Penny menyatakan, pemberian EUA tak bisa sembarangan. Saat ini BPOM sudah memiliki data uji klinis 1 dan 2 vaksin Covid-19 dari Sinovac. Lalu, yang masih ditunggu adalah data uji klinis tahap 3. Vaksin ini tidak hanya diujikliniskan di Indonesia, tetapi juga di Brasil dan Turki. BPOM pun akan mengambil data dari dua negara tersebut. Pengamatan uji klinis tahap 3 seharusnya dilakukan selama enam bulan pasca penyuntikan kedua. Namun, untuk mempercepat EUA dan sesuai instruksi WHO, data pengamatan pada bulan ketiga pun diperkenankan. Sejauh ini, untuk mempercepat EUA, data juga dikumpulkan secara bertahap.
”Kami menerapkan rolling submission, di mana data yang dimiliki industri disampaikan secara bertahap. Sudah dilakukan sejak Oktober dan dilakukan evaluasi secara bertahap juga sejak Oktober,” kata Penny. Dia menjamin apa yang dilakukan BPOM akan independen, hati-hati, dan transparan.

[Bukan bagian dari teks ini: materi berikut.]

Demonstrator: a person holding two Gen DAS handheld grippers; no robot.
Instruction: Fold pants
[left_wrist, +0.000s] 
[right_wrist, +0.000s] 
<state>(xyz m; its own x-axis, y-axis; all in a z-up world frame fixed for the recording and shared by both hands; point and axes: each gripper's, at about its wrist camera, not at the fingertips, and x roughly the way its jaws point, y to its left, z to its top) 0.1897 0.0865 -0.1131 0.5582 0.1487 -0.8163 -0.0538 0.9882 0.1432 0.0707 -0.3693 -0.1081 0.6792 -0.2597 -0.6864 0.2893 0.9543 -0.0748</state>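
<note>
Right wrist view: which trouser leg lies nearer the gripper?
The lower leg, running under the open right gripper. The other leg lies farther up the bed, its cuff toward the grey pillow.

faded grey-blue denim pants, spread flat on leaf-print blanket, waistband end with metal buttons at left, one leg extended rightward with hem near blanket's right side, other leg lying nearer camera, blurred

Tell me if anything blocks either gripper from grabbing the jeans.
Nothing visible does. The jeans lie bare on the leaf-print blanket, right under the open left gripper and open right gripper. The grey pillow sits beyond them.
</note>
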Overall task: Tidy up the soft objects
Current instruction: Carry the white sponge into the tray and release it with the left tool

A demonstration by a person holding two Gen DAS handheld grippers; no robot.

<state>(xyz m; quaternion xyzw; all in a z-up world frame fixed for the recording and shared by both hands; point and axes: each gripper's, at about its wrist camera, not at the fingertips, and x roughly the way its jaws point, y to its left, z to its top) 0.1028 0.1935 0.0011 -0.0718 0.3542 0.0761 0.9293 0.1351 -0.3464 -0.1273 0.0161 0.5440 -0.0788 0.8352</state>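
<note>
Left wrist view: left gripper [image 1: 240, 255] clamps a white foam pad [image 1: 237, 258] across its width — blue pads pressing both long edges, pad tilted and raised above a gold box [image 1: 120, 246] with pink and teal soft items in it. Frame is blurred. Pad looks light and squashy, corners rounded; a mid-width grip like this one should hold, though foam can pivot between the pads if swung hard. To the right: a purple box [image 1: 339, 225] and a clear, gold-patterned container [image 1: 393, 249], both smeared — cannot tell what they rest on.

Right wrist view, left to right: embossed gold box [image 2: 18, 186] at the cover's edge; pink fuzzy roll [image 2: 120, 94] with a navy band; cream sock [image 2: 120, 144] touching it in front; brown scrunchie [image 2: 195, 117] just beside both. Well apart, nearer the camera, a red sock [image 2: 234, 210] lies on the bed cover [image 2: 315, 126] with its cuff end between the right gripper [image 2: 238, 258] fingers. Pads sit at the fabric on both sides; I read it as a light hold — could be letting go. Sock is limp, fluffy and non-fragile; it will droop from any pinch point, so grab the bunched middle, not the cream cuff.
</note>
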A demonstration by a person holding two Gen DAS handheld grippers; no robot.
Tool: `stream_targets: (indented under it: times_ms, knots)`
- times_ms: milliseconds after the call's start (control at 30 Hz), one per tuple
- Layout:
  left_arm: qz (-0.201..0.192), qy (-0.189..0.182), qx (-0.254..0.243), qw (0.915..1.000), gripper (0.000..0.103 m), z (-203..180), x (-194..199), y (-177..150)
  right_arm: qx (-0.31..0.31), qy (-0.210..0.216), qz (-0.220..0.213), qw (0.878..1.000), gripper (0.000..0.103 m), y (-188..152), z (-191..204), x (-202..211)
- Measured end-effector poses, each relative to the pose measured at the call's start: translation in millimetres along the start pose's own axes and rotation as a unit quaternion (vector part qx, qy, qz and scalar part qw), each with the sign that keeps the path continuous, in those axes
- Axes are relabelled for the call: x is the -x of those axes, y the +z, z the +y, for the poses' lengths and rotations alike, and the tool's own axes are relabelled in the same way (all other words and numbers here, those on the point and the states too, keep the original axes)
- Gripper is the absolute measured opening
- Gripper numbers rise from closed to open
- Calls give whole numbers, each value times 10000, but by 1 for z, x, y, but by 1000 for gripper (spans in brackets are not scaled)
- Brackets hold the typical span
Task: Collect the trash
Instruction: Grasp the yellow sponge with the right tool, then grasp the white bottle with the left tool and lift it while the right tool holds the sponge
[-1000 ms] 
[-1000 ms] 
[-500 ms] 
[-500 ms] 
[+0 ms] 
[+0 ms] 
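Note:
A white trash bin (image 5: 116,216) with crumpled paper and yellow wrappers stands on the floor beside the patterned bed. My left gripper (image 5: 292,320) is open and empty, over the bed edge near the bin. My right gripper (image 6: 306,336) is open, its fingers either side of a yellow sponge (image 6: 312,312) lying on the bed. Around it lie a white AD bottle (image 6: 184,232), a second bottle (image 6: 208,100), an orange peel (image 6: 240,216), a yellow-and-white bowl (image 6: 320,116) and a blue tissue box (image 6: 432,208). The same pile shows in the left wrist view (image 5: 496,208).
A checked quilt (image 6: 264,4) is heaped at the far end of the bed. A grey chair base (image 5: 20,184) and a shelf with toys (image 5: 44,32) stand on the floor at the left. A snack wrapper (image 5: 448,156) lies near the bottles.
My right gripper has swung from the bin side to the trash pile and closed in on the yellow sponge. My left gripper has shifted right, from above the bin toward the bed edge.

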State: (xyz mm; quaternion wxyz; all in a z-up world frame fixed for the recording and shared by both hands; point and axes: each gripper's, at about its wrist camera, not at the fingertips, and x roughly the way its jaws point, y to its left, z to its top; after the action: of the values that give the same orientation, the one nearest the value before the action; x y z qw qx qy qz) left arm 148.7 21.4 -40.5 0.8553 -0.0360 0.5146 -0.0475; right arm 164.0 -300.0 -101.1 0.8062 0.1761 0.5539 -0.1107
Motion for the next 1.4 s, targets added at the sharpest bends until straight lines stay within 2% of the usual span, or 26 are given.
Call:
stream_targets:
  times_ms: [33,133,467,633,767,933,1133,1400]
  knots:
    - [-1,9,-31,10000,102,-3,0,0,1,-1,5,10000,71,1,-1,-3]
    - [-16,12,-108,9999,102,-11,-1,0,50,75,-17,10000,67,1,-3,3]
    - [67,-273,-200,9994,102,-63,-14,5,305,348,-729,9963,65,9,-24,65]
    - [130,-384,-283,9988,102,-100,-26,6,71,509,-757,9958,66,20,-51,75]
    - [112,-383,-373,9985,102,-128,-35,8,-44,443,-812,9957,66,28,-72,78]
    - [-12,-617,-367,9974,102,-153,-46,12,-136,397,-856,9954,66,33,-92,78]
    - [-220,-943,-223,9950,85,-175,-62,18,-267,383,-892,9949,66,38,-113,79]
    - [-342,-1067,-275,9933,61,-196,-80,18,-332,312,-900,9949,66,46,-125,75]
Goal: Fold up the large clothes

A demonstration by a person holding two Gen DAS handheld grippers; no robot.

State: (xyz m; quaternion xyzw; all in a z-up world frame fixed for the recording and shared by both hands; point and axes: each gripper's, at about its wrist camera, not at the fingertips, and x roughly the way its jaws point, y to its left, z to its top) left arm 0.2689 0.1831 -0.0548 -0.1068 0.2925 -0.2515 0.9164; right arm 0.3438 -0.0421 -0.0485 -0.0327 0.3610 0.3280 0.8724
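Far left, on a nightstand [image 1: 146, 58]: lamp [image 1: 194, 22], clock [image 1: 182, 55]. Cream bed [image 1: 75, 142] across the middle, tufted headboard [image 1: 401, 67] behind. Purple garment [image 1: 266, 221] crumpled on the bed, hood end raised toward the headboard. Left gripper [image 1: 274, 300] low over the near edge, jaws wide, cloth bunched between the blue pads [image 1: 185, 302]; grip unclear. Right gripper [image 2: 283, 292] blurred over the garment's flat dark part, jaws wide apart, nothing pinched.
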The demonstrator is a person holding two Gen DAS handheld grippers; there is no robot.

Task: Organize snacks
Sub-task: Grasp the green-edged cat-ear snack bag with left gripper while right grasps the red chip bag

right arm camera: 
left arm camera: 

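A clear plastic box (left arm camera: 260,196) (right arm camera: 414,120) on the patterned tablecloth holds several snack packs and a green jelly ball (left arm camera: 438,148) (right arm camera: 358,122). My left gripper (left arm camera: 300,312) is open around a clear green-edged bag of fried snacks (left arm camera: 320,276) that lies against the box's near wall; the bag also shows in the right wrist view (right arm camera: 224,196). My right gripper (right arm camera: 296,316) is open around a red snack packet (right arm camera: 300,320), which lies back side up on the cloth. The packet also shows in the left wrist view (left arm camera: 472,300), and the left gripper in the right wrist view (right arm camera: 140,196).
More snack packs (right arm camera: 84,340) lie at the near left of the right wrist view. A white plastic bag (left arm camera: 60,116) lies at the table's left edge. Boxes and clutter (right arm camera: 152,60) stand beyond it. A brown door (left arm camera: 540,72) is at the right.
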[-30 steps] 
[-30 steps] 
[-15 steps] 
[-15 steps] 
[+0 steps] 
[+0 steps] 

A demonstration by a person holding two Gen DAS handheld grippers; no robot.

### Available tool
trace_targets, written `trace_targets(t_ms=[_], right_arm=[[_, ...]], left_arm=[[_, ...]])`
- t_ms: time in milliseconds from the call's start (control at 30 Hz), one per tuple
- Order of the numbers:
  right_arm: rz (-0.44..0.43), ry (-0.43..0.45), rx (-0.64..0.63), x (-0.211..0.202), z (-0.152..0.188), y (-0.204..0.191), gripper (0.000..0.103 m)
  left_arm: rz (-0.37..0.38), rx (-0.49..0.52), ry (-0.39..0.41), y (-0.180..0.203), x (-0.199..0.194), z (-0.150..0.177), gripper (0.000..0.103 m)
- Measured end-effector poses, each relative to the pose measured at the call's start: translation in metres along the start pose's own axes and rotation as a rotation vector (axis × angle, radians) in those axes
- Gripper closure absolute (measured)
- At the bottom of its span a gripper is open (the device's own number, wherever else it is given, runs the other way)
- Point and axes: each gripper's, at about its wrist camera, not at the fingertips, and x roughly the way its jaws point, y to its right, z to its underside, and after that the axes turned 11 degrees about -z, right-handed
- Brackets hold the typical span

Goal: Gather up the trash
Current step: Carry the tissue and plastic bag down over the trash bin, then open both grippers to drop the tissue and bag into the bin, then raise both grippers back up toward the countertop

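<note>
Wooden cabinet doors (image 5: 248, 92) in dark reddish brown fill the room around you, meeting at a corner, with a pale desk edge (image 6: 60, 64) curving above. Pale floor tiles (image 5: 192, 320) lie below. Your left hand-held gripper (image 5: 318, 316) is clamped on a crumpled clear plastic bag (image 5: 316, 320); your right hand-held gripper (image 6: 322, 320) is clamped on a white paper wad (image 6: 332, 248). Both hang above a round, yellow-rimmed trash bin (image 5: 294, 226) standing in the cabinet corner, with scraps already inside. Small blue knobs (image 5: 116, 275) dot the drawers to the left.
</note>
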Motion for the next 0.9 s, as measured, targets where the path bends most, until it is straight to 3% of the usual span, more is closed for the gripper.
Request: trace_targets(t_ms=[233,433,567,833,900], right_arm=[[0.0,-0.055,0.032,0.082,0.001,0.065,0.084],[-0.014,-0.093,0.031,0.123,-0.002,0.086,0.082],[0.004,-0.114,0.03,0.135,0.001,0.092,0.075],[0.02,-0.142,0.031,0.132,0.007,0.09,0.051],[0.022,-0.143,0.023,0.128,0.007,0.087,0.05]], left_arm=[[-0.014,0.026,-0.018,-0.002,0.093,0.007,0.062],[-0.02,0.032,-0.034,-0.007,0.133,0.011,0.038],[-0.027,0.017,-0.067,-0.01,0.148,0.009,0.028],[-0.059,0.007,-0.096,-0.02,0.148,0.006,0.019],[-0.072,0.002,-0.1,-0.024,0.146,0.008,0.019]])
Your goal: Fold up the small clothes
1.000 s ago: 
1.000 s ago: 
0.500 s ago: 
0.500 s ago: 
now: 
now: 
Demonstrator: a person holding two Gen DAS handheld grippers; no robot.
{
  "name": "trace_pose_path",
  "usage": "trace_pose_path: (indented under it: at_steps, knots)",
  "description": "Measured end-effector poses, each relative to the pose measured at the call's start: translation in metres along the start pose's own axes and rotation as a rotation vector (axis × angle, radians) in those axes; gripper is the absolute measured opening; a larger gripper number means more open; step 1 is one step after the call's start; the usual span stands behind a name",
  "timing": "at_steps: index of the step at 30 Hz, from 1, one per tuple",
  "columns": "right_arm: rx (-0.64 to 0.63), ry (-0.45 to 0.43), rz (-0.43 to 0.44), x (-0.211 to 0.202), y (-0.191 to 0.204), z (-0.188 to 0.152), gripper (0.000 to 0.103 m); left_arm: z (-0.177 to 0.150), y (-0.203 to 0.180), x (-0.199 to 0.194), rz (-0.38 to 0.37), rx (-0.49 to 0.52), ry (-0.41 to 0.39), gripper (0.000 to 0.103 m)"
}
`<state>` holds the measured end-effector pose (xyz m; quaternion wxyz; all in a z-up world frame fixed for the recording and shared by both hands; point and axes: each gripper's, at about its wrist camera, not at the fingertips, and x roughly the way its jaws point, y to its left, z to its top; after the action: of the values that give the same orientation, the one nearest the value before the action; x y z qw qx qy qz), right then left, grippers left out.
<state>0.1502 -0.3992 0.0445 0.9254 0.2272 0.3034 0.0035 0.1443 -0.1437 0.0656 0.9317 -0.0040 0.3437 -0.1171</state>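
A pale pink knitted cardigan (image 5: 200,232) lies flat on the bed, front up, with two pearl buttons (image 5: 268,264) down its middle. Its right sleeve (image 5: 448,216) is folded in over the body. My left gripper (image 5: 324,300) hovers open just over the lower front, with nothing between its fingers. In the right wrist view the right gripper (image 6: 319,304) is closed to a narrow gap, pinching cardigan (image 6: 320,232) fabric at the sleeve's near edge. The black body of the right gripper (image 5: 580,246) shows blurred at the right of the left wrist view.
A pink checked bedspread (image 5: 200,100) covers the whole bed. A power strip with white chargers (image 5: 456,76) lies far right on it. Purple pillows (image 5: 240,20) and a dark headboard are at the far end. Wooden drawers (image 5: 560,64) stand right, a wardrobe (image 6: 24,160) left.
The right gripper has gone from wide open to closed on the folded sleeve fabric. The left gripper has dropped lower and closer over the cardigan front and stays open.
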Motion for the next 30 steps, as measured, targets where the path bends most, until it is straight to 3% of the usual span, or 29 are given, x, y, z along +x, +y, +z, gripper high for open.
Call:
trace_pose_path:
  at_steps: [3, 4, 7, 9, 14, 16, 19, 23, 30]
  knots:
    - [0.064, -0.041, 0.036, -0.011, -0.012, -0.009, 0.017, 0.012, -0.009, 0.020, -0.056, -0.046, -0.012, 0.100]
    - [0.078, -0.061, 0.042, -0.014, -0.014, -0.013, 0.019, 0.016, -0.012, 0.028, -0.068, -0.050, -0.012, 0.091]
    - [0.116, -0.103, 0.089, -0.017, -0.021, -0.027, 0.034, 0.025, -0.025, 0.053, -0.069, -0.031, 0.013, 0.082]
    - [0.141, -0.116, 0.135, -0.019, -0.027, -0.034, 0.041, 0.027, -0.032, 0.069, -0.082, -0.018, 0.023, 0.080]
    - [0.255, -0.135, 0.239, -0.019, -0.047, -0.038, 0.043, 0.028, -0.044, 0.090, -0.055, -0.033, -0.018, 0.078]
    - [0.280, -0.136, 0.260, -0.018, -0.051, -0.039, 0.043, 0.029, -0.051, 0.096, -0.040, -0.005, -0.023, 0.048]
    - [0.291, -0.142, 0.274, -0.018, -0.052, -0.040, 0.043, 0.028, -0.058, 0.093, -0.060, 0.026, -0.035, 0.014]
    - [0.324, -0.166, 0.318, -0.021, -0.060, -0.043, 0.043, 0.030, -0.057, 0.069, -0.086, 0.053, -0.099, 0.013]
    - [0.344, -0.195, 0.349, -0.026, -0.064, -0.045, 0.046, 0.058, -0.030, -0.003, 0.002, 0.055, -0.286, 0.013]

Ketua Komnas Kejadian Ikutan Pasca Imunisasi (KIPI) Prof dr Hindra Irawan Satari SpA(K) mengatakan, kandungan vaksin yang dipilih dan dipergunakan pemerintah dipastikan tidak berbahaya karena sudah dipantau keamanannya sejak uji praklinis. ”Namun, perlu diingat bahwa vaksin adalah produk biologis sehingga bisa menimbulkan reaksi alamiah seperti nyeri, kemerahan, dan pembengkakan di daerah suntikan,” katanya. Lebih lanjut, Hindra menyatakan, pasien yang mengalami gangguan kesehatan yang diduga akibat KIPI akan menerima pengobatan dan perawatan yang ditanggung pemerintah. Termasuk pada selama proses investigasi dan pengkajian kausalitas KIPI berlangsung.